The Bumiller/Shanker piece on the US government’s increasing reliance on drones combined with the Obama administration’s recent interpretation of the War Powers Act both raise in my mind two points that I missed when I did my review essay on this topic.
Part of what the White House is saying about the War Powers issue seems to rely on the idea that it makes a big difference if you’re not dispatching actual human beings into an area of armed conflict. After all, everyone recognizes the difference between participating in a war and providing military equipment to someone. And a drone is just that, a piece of equipment rather than a soldier. By the same token, it’s noteworthy that a lot of drone operating seems to be done by the CIA rather than the uniformed military services.
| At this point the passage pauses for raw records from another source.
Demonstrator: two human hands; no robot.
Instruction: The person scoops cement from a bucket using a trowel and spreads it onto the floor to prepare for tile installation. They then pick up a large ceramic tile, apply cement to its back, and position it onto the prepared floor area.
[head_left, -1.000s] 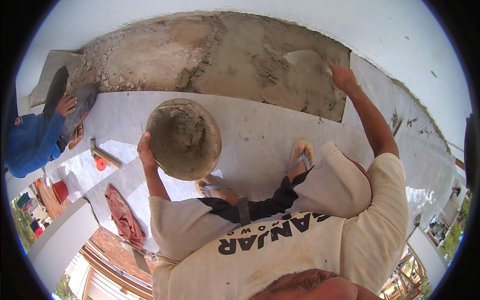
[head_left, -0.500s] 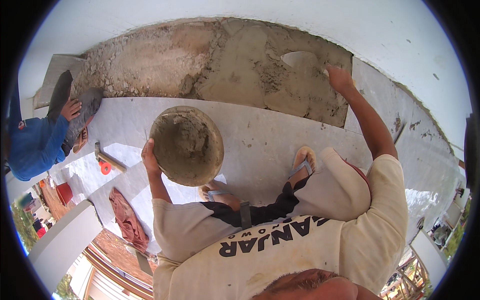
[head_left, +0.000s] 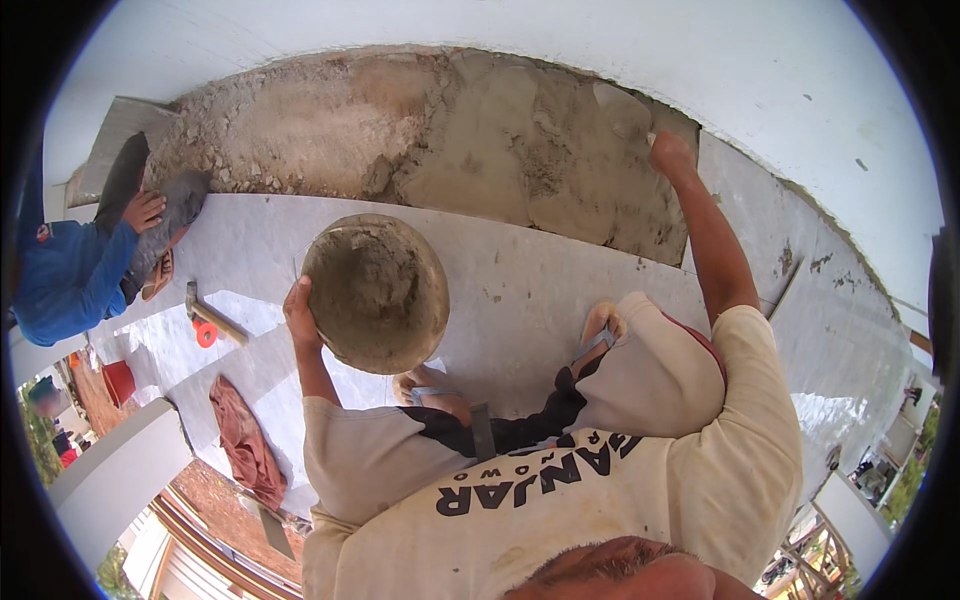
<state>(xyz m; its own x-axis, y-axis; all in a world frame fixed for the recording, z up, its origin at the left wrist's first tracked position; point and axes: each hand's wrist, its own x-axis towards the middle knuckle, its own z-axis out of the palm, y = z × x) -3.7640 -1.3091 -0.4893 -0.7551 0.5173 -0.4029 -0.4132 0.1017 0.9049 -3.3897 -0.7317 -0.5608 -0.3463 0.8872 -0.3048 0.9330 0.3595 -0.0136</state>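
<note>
Grey tile flooring [head_left: 530, 260] is running across the middle, its edge bordering the work at 12 to 2 o'clock; mortar dragged over that edge would probably be needing a wipe. The white wall [head_left: 820, 120] is closing off the far side from about 11 round to 2 o'clock. Between them, wet mortar [head_left: 470, 160] is lying at 12 to 1 o'clock, mostly smooth but showing a rougher patch near its middle, which is likely deserving the most care. Dry rubble [head_left: 320, 120] is filling the strip at 11 o'clock, meeting the mortar along a ragged line. The bowl [head_left: 437, 312] is sitting at 9 o'clock, holding more mortar; having it this near is probably favouring short, controlled reaches. The trowel [head_left: 622, 112] is lying on the mortar at 1 o'clock near the wall, its blade looking almost flat; a slight tilt and even pressure are likely serving better than a digging point. The right hand [head_left: 672, 157], at 2 o'clock, is gripping the trowel's handle with closed fingers. The left hand [head_left: 298, 308] is gripping the bowl's 9 o'clock edge, fingers closing on it.
</note>
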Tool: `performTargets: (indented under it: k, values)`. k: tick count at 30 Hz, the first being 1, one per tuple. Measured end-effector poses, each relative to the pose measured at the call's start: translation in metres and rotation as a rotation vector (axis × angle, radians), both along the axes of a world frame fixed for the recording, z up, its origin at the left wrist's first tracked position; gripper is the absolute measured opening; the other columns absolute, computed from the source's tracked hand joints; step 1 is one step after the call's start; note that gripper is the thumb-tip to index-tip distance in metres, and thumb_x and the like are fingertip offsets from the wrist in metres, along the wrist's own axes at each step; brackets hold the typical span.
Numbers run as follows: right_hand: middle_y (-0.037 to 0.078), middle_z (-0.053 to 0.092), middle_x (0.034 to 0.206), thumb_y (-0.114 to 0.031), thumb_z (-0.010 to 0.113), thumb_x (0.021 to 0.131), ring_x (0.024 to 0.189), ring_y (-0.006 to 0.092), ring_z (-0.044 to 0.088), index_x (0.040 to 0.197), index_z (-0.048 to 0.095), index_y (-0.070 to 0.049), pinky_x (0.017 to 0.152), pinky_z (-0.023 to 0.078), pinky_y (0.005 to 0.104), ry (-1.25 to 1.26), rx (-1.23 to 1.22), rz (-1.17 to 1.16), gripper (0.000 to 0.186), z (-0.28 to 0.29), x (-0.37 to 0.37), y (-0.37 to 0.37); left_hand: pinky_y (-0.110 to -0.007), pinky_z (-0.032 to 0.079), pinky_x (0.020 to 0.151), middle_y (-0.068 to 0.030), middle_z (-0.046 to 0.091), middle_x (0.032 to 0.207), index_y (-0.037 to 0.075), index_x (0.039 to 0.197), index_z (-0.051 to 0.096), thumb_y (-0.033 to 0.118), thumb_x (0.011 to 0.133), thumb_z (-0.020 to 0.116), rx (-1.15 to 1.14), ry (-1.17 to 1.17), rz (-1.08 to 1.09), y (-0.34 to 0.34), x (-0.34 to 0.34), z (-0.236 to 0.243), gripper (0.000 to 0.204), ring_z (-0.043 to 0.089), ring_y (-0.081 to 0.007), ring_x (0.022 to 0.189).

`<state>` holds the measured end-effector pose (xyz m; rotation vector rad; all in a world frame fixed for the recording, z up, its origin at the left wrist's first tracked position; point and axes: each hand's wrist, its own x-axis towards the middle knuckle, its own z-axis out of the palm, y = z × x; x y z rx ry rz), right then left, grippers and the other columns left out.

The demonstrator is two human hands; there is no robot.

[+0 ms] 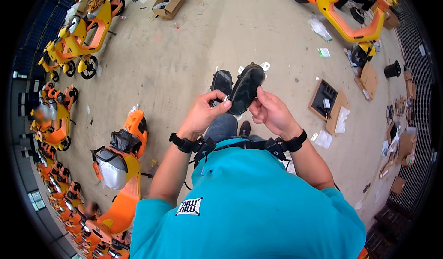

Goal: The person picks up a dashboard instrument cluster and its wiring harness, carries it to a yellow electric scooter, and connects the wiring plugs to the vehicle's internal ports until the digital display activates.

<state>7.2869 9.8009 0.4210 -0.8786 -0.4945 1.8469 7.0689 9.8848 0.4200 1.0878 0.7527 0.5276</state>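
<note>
Two black oblong parts with rounded ends and small white tabs are held up above my legs. My left hand (206, 112) pinches at the lower left edge of the front part (245, 87), beside a small white piece, and lies over the lower end of the rear part (221, 82), which is partly hidden. My right hand (272, 111) grips the front part's right side, thumb on its face and other fingers curled. A white tab (264, 66) sticks out at the top right. Both wrists wear black straps.
Yellow-orange scooters (94, 41) line the left, one (124, 199) close beside me. Top right, a person's dark-clothed leg (357, 3) is at another scooter (337, 14). An open box with accessories (319, 102), cardboard (367, 81) and plastic litter the right floor; more boxes (168, 5) lie ahead.
</note>
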Motion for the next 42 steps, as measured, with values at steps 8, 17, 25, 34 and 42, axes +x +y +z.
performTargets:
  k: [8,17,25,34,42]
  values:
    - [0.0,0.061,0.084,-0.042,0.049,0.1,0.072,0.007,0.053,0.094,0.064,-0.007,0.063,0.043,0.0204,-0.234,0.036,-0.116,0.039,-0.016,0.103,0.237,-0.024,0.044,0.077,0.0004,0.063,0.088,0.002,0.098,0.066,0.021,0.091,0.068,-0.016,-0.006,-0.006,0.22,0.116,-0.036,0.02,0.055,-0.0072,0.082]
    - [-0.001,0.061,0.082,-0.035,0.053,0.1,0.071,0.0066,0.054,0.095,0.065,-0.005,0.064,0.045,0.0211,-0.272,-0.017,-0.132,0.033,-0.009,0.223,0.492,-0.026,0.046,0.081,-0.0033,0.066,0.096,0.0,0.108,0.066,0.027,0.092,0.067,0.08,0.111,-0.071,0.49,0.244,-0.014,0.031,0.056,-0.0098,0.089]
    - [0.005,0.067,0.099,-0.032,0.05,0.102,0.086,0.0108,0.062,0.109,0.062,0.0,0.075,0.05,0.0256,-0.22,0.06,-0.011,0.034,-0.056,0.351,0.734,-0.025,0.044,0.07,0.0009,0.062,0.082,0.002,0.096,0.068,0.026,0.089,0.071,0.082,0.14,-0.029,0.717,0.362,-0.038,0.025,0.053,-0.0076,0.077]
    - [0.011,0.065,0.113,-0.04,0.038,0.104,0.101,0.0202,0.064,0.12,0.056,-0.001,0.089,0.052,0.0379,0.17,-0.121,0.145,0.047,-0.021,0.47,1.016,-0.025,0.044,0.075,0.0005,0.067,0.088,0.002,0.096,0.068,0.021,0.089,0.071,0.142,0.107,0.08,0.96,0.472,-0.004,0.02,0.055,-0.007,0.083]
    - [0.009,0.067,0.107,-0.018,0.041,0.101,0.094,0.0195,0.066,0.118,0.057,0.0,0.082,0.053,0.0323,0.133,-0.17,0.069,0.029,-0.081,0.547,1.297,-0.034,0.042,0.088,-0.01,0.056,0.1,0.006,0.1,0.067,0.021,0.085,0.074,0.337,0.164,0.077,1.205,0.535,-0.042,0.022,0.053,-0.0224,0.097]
The CIA can’t raise an army — that’s the job of the Army — but it seems that perhaps it can build up an army of remotely operated pieces of military equipment.
This all strikes me as instances of the national security equivalent of what Hacker and Pierson call “policy drift” in their Winner-Take-All Politics. Remotely operated military machines weren’t invented for the purpose of shifting the balance of executive and congressional authority in warmaking, or for shifting the balance of national security power away from the military and toward the CIA. And in principle, there’s no reason existing statutes can’t be rewritten in order to clarify or rebalance things. But in practice the American political system makes it a huge uphill struggle to rewrite any statute. So unless congress is very strongly motivated to assert itself, which it’s not, you leave the field open to a pretty drastic shift in who’s in charge of bombing whom.